Além de desenvolver diversos projetos, Washington tenta levar sua música para outros continentes, como a Ásia e a América do Norte. “Devagar e sempre, em frente e mais alto. Este é o meu lema. Muito trabalho e seriedade, disciplina, coragem, dedicação”, disse.

Um universo próprio construído apenas a partir de timbres de guitarras é a marca do trabalho do músico paraense Pio Lobato. Seus experimentos têm como pilar a força primal dos loops: a repetição é matriz de texturas criadas com camadas sobre camadas sonoras, unicamente com o uso do instrumento elétrico. Pio dá um sotaque brasileiro para a guitarra.

Seu trabalho sempre buscou novas fronteiras, sotaques e experimentações voltadas exclusivamente para a execução da guitarra elétrica. Ainda na década de 90, o músico de Belém já havia vasculhado a influência do choro na técnica original de guitarristas da região, como Aldo Sena e Mestre Vieira de Barcarena, o maior difusor do gênero denominado guitarrada.

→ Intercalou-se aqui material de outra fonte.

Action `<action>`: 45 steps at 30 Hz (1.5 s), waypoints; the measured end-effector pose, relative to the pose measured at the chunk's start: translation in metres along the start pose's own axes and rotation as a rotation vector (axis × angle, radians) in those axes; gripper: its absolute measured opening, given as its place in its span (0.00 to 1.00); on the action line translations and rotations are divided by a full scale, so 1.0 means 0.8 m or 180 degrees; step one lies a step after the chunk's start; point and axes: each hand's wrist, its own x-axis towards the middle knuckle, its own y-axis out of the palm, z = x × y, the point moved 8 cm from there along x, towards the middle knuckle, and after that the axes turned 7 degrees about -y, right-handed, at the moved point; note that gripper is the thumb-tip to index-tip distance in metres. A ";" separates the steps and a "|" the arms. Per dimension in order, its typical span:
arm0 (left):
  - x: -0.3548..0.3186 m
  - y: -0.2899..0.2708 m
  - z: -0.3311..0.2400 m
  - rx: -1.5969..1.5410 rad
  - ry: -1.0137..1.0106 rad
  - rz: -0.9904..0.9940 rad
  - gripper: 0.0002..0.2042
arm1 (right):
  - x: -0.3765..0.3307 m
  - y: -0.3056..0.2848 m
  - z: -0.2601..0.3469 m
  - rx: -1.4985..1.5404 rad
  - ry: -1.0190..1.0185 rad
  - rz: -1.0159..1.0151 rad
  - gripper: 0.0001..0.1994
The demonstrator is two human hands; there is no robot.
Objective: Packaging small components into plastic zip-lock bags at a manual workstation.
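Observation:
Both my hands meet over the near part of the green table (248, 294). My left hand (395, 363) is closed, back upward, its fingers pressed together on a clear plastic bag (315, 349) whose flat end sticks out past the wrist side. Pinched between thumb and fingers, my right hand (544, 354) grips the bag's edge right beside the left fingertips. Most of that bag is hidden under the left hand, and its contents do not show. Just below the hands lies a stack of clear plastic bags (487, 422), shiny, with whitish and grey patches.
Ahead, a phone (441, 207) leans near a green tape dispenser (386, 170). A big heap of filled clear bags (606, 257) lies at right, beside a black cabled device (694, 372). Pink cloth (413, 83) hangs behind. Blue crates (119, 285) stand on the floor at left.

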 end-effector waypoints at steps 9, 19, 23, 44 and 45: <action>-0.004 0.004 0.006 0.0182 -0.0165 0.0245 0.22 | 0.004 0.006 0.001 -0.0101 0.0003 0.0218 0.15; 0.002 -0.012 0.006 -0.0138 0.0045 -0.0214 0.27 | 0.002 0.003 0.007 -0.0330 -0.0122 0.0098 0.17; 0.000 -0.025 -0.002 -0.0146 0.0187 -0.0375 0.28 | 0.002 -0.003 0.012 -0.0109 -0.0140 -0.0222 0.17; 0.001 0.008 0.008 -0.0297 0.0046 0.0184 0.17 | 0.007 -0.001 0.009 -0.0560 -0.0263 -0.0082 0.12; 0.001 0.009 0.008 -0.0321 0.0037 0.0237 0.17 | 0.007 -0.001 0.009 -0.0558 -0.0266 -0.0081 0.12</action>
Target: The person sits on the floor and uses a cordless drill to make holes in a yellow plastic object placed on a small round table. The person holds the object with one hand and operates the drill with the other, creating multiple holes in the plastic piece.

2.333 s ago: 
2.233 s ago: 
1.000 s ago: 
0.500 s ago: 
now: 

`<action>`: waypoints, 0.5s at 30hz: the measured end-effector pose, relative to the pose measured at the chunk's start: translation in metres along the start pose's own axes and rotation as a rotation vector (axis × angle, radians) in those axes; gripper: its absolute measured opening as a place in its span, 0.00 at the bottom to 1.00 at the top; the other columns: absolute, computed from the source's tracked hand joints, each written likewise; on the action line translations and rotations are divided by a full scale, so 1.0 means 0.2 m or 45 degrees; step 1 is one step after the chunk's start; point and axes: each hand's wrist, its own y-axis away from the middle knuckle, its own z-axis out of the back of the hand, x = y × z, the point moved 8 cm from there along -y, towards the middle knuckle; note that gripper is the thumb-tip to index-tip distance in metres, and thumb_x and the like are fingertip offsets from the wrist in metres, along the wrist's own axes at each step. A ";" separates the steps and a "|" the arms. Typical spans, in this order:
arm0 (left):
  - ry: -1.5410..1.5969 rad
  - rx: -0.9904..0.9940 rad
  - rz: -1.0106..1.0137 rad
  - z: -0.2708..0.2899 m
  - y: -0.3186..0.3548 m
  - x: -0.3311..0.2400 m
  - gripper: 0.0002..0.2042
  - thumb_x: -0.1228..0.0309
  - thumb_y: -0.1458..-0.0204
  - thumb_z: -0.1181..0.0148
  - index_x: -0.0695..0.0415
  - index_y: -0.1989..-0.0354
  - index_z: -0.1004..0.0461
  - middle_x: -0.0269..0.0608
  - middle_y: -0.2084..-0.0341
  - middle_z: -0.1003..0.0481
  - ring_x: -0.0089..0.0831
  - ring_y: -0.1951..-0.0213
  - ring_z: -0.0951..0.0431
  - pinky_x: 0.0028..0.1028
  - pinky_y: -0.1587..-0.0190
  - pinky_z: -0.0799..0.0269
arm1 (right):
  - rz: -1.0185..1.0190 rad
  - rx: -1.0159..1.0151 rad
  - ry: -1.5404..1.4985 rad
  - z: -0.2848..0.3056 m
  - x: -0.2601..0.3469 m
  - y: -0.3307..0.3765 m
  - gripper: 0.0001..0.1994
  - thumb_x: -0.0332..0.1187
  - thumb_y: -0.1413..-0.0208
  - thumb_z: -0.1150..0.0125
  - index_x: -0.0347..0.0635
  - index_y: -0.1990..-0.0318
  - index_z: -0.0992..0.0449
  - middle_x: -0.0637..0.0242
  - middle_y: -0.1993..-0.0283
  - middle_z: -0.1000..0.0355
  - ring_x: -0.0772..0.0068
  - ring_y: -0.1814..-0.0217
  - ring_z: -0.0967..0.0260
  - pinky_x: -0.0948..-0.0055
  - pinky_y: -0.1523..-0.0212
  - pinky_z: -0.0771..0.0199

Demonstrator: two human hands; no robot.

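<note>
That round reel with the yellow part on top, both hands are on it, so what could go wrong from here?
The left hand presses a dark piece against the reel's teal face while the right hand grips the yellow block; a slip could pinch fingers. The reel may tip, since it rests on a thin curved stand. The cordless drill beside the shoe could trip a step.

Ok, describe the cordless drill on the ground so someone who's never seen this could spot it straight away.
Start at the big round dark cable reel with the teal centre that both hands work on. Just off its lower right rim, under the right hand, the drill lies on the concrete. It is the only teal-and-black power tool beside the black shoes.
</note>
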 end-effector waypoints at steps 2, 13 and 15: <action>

Músico formado pela Universidade Federal do Pará, a partir de 1997 o guitarrista passou a integrar o grupo Cravo Carbono, um dos mais respeitados trabalhos de flerte entre o pop e os ritmos brasileiros estabelecidos na região. Também em busca paralela por um caminho mais próprio para suas composições instrumentais, Pio Lobato muniu-se de elementos que se tornariam patentes na sua música: colagens de bases pré-gravadas e manipuladas em computadores caseiros e muitos loops, construídos com a ajuda do echoplex – um original aparelho de delay eletrônico inventado por Mathias Grob, suíço radicado na Bahia, que permite a um músico acompanhar a si mesmo em sessões ao vivo.

Quem for assistir à apresentação, terá a oportunidade de conferir as timbragens e ritmos mais comuns à música eletrônica. Recentemente, o compositor ainda foi incluído como uma das boas novidades da música de Belém na trilha sonora do longa-metragem de Cacá Diegues, Deus é Brasileiro (2003).